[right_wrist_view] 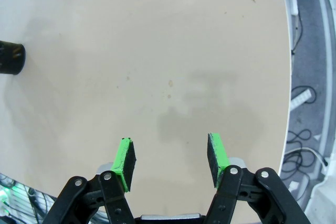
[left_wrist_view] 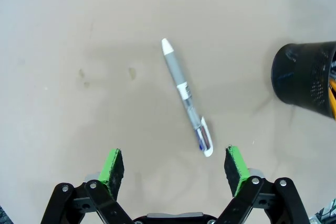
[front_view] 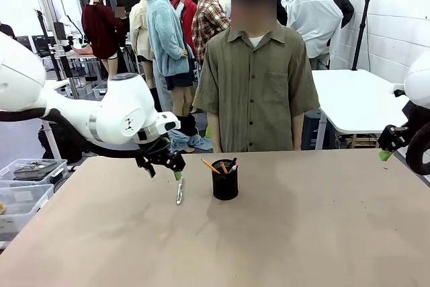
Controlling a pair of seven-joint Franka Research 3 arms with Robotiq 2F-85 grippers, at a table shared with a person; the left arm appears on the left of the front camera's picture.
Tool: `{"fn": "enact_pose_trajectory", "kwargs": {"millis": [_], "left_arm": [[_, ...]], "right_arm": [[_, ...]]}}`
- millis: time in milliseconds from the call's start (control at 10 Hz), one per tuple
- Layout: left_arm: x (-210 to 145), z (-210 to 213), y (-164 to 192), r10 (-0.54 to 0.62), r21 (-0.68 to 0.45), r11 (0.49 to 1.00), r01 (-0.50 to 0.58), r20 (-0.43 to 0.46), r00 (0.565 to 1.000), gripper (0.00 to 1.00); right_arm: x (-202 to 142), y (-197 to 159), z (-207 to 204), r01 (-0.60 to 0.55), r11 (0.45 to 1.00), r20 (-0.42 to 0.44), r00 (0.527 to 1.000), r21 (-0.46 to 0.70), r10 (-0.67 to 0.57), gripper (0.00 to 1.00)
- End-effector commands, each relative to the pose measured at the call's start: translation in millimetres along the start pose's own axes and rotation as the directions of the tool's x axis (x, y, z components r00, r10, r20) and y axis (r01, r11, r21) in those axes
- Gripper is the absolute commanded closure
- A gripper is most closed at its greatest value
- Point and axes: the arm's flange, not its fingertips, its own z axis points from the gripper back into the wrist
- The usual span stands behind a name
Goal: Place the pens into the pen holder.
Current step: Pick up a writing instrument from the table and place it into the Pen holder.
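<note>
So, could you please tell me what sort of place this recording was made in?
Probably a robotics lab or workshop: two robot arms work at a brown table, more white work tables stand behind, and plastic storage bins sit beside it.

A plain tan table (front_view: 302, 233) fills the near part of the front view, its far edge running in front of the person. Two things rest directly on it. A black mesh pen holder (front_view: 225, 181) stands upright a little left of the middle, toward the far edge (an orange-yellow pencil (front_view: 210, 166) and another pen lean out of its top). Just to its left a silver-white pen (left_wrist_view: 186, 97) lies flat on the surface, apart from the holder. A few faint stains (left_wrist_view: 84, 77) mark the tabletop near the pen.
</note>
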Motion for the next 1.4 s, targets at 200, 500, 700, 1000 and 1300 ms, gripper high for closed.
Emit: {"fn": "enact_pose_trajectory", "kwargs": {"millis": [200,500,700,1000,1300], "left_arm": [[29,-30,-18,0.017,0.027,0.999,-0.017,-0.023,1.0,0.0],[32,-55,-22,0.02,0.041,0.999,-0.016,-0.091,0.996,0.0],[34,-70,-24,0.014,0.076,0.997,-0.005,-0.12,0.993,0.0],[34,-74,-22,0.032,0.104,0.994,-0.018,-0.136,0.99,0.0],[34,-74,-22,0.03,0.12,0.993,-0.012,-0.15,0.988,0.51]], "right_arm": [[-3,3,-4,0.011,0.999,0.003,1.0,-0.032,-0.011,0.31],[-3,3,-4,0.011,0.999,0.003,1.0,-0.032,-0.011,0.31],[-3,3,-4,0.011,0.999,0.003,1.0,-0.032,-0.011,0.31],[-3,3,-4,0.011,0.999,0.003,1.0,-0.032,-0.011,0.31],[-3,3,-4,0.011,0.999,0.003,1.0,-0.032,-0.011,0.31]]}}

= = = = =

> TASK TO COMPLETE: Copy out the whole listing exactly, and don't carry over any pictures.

> SOLUTION BELOW:
[right_wrist_view] 
[left_wrist_view] 
[front_view] 
Controlling a pair of seven-joint Franka Research 3 arms with Robotiq 2F-85 grippers, at a table shared with a person; the left arm appears on the left of the front camera's picture.
Tool: `{"fn": "enact_pose_trajectory", "kwargs": {"millis": [_], "left_arm": [[_, ...]], "right_arm": [[_, ...]]}}`
- millis: time in milliseconds from the call's start (control at 10 Hz), one per tuple
- Layout: left_arm: x (-210 to 145), z (-210 to 213), y (-164 to 192), r10 (-0.54 to 0.62), r21 (-0.68 to 0.45), r11 (0.49 to 1.00), r01 (-0.50 to 0.58), r20 (-0.43 to 0.46), r00 (0.565 to 1.000), gripper (0.00 to 1.00); right_arm: x (-202 to 142), y (-197 to 159), z (-207 to 204), r01 (-0.60 to 0.55), r11 (0.45 to 1.00), r20 (-0.42 to 0.44), r00 (0.527 to 1.000), r21 (-0.46 to 0.70), r10 (-0.67 to 0.57), gripper (0.00 to 1.00)
- End-effector commands, each relative to the pose measured at the call's start: translation in millimetres along the start pose's own axes and rotation as the directions of the tool's x axis (x, y, z components r00, r10, r20) and y axis (r01, r11, r21) in those axes
- Gripper is the absolute commanded closure
- A gripper is most closed at its greatest value
- Point and axes: the arm's flange, not its fingertips, its own z axis points from the gripper back into the wrist
- The usual span stands behind a name
Goal: Place the pens into the pen holder.
Current step: Pick up a writing instrument from the table and place it into the Pen holder.
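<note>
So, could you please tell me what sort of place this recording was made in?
Probably a robotics lab or workshop: two robot arms work at a brown table, more white work tables stand behind, and plastic storage bins sit beside it.

A plain tan table (front_view: 302, 233) fills the near part of the front view, its far edge running in front of the person. Two things rest directly on it. A black mesh pen holder (front_view: 225, 181) stands upright a little left of the middle, toward the far edge (an orange-yellow pencil (front_view: 210, 166) and another pen lean out of its top). Just to its left a silver-white pen (left_wrist_view: 186, 97) lies flat on the surface, apart from the holder. A few faint stains (left_wrist_view: 84, 77) mark the tabletop near the pen.
</note>
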Motion for the next 1.4 s, targets at 200, 500, 700, 1000 and 1300 ms, gripper high for closed.
Emit: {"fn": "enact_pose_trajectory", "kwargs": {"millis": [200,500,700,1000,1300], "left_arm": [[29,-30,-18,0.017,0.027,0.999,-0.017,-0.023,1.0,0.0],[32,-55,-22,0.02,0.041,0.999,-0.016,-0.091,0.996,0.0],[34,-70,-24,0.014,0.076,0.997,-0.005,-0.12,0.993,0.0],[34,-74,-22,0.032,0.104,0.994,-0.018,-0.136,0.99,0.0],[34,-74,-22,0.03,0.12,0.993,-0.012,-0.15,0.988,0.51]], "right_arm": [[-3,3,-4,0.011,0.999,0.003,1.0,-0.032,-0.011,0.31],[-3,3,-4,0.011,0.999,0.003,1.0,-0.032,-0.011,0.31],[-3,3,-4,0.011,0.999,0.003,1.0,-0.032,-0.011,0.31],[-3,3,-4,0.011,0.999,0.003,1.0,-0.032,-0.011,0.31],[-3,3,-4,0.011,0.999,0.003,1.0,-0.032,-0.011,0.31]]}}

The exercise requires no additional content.